Directions for this task:
All of the data that follows is to be printed exactly, without pictures.

Data block:
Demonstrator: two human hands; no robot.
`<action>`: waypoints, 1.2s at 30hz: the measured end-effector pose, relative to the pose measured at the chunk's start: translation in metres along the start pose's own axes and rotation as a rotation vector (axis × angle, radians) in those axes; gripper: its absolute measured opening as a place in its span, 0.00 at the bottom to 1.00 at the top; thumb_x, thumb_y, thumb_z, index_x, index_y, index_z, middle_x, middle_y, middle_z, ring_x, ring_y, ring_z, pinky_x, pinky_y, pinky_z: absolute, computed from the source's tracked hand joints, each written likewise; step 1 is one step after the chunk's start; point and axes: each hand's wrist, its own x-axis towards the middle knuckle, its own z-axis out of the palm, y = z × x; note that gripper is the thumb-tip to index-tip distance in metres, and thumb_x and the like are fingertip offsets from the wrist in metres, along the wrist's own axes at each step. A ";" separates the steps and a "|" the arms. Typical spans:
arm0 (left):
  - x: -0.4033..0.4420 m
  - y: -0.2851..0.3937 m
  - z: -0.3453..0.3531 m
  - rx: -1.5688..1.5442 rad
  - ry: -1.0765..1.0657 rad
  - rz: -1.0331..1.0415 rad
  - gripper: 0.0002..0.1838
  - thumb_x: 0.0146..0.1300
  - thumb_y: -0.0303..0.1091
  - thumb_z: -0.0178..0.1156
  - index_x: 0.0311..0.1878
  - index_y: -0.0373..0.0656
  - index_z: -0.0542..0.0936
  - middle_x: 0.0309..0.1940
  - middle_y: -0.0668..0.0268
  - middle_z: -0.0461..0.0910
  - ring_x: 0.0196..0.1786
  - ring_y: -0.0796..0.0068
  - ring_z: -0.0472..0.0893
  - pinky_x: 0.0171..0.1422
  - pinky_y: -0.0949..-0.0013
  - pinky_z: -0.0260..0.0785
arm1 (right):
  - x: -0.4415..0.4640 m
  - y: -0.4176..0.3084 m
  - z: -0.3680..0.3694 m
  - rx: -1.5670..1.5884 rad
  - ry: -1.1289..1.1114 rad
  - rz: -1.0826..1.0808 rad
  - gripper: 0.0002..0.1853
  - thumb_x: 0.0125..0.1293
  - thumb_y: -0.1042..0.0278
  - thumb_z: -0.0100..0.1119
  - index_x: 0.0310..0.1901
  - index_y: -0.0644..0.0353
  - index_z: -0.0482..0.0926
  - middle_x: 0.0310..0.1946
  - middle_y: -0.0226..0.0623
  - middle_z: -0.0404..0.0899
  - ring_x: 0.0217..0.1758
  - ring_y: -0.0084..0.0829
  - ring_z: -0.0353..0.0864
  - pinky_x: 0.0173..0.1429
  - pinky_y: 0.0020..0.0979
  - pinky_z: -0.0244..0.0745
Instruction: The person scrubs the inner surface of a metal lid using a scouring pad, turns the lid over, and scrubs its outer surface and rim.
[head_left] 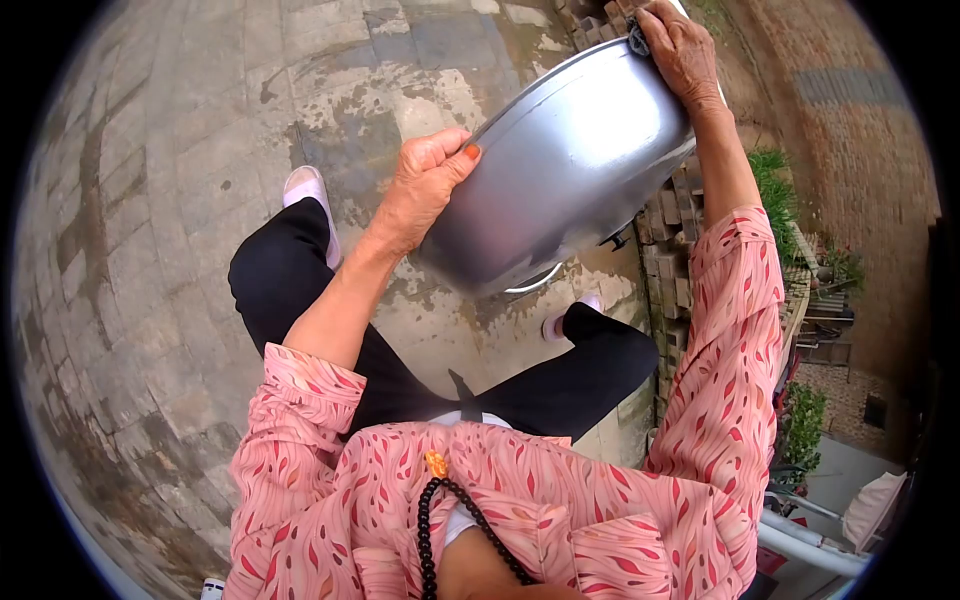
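A large silver metal basin (570,160) is held up in front of me, tilted on its side, its outer wall facing me. My left hand (425,185) is closed over its near-left rim, with the thumb lying on the outside. At the upper right end of the rim, my right hand (682,50) is closed on a dark grey crumpled scrubbing pad (638,38), pressed against the edge. The fingers of both hands are partly hidden behind the rim, and the inside of the basin is out of sight.
Below the basin shows a curved white rim (535,280), mostly covered, and a small black fitting (617,240). Stacked bricks (672,270) line the right side, with green plants (772,190) beyond. The paved ground (180,250) has wet patches.
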 end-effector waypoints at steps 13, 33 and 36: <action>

Your solution:
Demonstrator: two human hands; no robot.
`<action>`: waypoints, 1.2s at 30hz: the measured end-effector pose, relative to the pose measured at the chunk's start: translation in metres along the start pose's own axes and rotation as a rotation vector (axis × angle, radians) in those axes; gripper: its absolute measured opening as a place in its span, 0.00 at the bottom to 1.00 at the top; thumb_x, thumb_y, thumb_z, index_x, index_y, index_z, middle_x, middle_y, middle_z, ring_x, ring_y, ring_z, pinky_x, pinky_y, pinky_z: absolute, computed from the source's tracked hand joints, each written likewise; step 1 is one step after the chunk's start; point and axes: each hand's wrist, its own x-axis towards the middle knuckle, its own z-axis out of the palm, y = z × x; note that gripper is the thumb-tip to index-tip distance in metres, and thumb_x and the like are fingertip offsets from the wrist in metres, along the wrist's own axes at each step. A ";" separates the steps and a "|" the arms. Typical spans:
arm0 (left):
  - x: -0.4033..0.4420 m
  - y: -0.2851..0.3937 m
  - z: -0.3453..0.3531 m
  - rx: -1.5688..1.5442 rad
  - ry: -1.0765..1.0657 rad
  - rz: -1.0331..1.0415 rad
  - gripper: 0.0002..0.1838
  - thumb_x: 0.0146..0.1300
  - thumb_y: -0.0303..0.1091
  - thumb_z: -0.0178..0.1156
  - index_x: 0.0311..0.1878
  - index_y: -0.0373..0.0656
  - index_z: -0.0542..0.0936
  - middle_x: 0.0309..0.1940
  - middle_y: -0.0668..0.0268
  - middle_z: -0.0461..0.0910
  - ring_x: 0.0196..0.1786
  - ring_y: -0.0796..0.0068
  - ring_z: -0.0472..0.0893
  - pinky_x: 0.0171..0.1422
  - pinky_y: -0.0949..-0.0013
  - pinky_z: -0.0260..0.0785
arm1 (right):
  - x: -0.4415..0.4640 m
  - y: -0.4176..0.3084 m
  - z: -0.3680..0.3694 m
  - rx: -1.5670..1.5884 rad
  - ry: -1.1289..1.1114 rad
  - rz: -1.0826..1.0808 rad
  - gripper: 0.0002..0.1853
  - thumb_x: 0.0125..0.1293
  - thumb_y: -0.1042..0.0278
  - thumb_z: -0.0100..0.1119
  - index_x: 0.0310..0.1901
  - index_y: -0.0644..0.0353
  - index_z: -0.0482..0.0926
  - middle_x: 0.0310..0.1946
  - middle_y: -0.0226..0.0623
  - middle_z: -0.0404..0.0899
  - ring_x: 0.0217..0.1758
  - ring_y: -0.0084..0.0829
  - ring_z: -0.0353..0.0864
  - pinky_x: 0.0173..0.1429
  - pinky_y: 0.0020..0.0979
  - pinky_z: -0.0244..0.0745
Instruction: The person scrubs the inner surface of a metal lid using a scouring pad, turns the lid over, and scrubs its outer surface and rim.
[head_left] 
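A large silver metal basin (570,160) is held up in front of me, tilted on its side, its outer wall facing me. My left hand (425,185) is closed over its near-left rim, with the thumb lying on the outside. At the upper right end of the rim, my right hand (682,50) is closed on a dark grey crumpled scrubbing pad (638,38), pressed against the edge. The fingers of both hands are partly hidden behind the rim, and the inside of the basin is out of sight.
Below the basin shows a curved white rim (535,280), mostly covered, and a small black fitting (617,240). Stacked bricks (672,270) line the right side, with green plants (772,190) beyond. The paved ground (180,250) has wet patches.
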 end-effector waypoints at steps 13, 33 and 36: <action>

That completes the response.